A Era dos robôs

A Era dos robôs

Robôs que desempenham tarefas dentro de casa e auxiliam funcionários de uma empresa já são realidade em grande parte do mundo. A expectativa é que cada dia mais os robôs sejam integrados à nossa forma de viver. Em breve um robô vai lhe entregar a pizza de domingo.

Na Alemanha esse serviço já está funcionando e a pizzaria é uma rede que atua no Brasil. Mas isso é pouco: logo essa pizza será resultado de um processo totalmente automatizado. Se você acha que esse cenário pertence à ficção, ou que vai demorar muitos anos até que se torne realidade, pesquise sobre a Americana Zume Pizza. Situada no Vale do Silício, a casa entrega comida feita por robôs, e o melhor de tudo é que os consumidores da Califórnia têm adorado a novidade.

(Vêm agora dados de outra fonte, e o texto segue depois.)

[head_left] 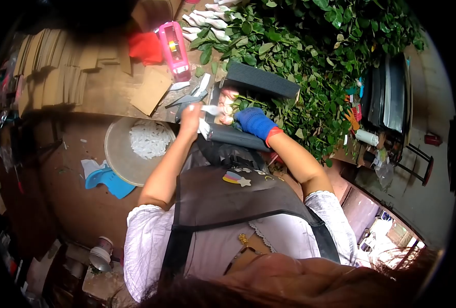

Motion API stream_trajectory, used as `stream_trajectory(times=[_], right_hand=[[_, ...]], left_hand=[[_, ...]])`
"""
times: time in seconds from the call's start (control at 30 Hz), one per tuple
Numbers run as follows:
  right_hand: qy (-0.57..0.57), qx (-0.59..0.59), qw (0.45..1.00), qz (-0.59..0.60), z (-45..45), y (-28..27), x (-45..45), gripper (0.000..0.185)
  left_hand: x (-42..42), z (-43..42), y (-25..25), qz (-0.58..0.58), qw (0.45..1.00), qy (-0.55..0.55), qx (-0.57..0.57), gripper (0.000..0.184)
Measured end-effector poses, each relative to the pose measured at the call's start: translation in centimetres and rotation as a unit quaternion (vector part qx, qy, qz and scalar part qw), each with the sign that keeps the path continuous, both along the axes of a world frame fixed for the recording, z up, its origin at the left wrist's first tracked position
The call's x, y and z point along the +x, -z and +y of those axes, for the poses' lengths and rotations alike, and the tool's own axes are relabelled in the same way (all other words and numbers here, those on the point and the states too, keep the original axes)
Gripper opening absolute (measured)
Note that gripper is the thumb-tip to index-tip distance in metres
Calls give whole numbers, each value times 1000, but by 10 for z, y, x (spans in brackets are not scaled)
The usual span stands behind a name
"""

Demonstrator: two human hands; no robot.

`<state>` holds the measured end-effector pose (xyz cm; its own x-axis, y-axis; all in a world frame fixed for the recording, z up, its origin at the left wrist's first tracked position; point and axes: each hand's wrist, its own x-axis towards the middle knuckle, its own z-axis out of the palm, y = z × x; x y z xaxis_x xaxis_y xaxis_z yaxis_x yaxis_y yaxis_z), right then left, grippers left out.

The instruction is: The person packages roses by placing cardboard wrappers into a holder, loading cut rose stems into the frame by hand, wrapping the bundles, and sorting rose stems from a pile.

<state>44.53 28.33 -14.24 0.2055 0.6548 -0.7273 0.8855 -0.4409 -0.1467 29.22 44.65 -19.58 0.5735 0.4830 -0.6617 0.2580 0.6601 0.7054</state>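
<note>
View: head, the only one.
Left hand [189, 120]: bare; fingers pinch a blurred white wrap [212, 110], its far end close by the roses.
Roses [228, 110]: pale pink heads, lying between a ribbed dark panel [261, 80] and a padded dark bar [238, 137]. At least four show.
Right hand [256, 123]: blue glove, red cuff, just beside the heads, over the stems — cannot tell if the fingers clasp any.
Good handling (my judgement): steady stems just below the heads, press petals lightly, keep the wrap uncreased and clear of leaves.
White-wrapped buds [199, 19]: about eight, far side of bench.
Leafy stems [310, 87]: big heap, past counting.
Pink tape dispenser [174, 50]: one.
Loose cardboard sheet [151, 91]: one — stacked cardboard [53, 66] too dense to count.
Tub [116, 156]: one, holding white pieces [148, 139], uncountable.
</note>
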Motion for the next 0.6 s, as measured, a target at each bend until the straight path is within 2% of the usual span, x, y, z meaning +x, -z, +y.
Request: stream_trajectory(times=[0.07, 0.1, 0.13, 0.17, 0.2, 0.23, 0.27, 0.33, 0.43, 0.47, 0.53, 0.57, 0.6], right_hand=[[4, 31, 999, 13, -9, 0, 1, 31], [4, 32, 999, 24, -8, -2, 3, 31], [4, 32, 999, 38, -8, -7, 4, 31], [4, 33, 998, 53, -7, -12, 4, 31], [-20, 35, 998, 47, -4, -17, 3, 31], [-41, 40, 997, 42, 0, -21, 2, 32], [-62, 45, 996, 37, 3, -23, 0, 32], [-84, 33, 996, 20, 4, -12, -1, 35], [-89, 49, 995, 16, 8, -15, -1, 34], [-88, 62, 994, 17, 12, -19, -1, 33], [-95, 60, 994, 7, 16, -16, -4, 30], [-92, 61, 994, 1, 14, -8, -6, 30], [-87, 63, 994, -6, 15, -3, -6, 30]], left_hand=[[-24, 31, -11, -46, 998, -6, 30, 24], [-41, 46, -20, -37, 997, 34, 62, 27], [-65, 62, -9, -9, 986, 93, 139, 28], [-95, 84, 5, 31, 946, 212, 245, 31], [-109, 98, -15, 158, 861, 331, 353, 30], [-126, 101, -23, 271, 750, 384, 464, 32], [-137, 106, -25, 373, 637, 451, 501, 32], [-138, 106, -39, 347, 544, 504, 574, 29], [-89, 80, -36, 133, 793, 400, 441, 26], [-66, 64, -47, 88, 778, 391, 484, 22], [-31, 47, -30, -30, 819, 341, 460, 26], [-16, 38, -41, -24, 832, 355, 426, 36], [-2, 32, -30, -51, 847, 361, 387, 61]])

Especialistas afirmam que estamos vivendo a quarta Revolução Industrial. Muita gente está preocupada com o futuro do trabalhador, com medo de que as máquinas substituam o lugar do homem. O desenvolvimento tecnológico criou robôs capazes de responder comandos, podendo aprender tarefas e até emular sentimentos, então seria real esse temor?

Algumas profissões podem ser e talvez serão substituídas, mas um computador só pode aprender aquilo que lhe é ensinado, e esse conhecimento só será possível de ser absorvido se um ser humano ensinar.

Na mesma proporção em que certos tipos de serviços são extintos, abrem-se novas oportunidades. Um bom exemplo foi a extinção dos datilógrafos, que rapidamente foi suprida por outros tipos de atividades, como a dos programadores, web designers e muitas outras, graças à própria evolução que extinguiu a profissão dos datilógrafos.

Ao invés de escritórios cheios de telefonistas, uma central totalmente digital permite ligações instantâneas a qualquer lugar do mundo, porém, elas precisam de técnicos especializados para que o bom funcionamento seja garantido.

Seguindo no ramo das telecomunicações, os computadores já invadem o mundo do telemarketing. Isso seria o fim dos atendentes? Pode ser que sim. Mas isso não é de todo ruim, pois é uma profissão altamente desgastante mentalmente, o que acaba danificando também a saúde física do trabalhador. Então uma inteligência artificial bem treinada pode render muito mais que um ser humano, por não sofrer esse desgaste, além de poder ser mais ágil na realização dos processos.

Hoje já são incontáveis marcas e empresas que usam uma forma de automação no contato com o cliente. Desde lugares com pouquíssimos funcionários, até gigantes multinacionais que giram bilhões em economias mundo afora. Em boa parte dos casos, isso gera satisfação maior com esse serviço automatizado, ditando uma tendência que deve ser seguida mais e mais.

Robôs podem roubar empregos?

Imediatamente a resposta pode parecer que será afirmativa, mas o ideal é que não seja. Por já estar inserido no ambiente da empresa, um funcionário humano pode ser treinado até para a manutenção e alimentação da inteligência artificial. Ele será um profissional mais preparado, especializado e rentável.

O medo de robôs dominarem o mundo e escravizarem a humanidade pertence a obras de ficção. Os avanços tecnológicos não têm o objetivo de substituir e subjugar o homem e sim são passos importantes no auxílio e desenvolvimento da nossa vida de maneira geral.

“Ao passo que a inteligência artificial irá eliminar alguns empregos, uma demanda por novas habilidades humanas está surgindo”.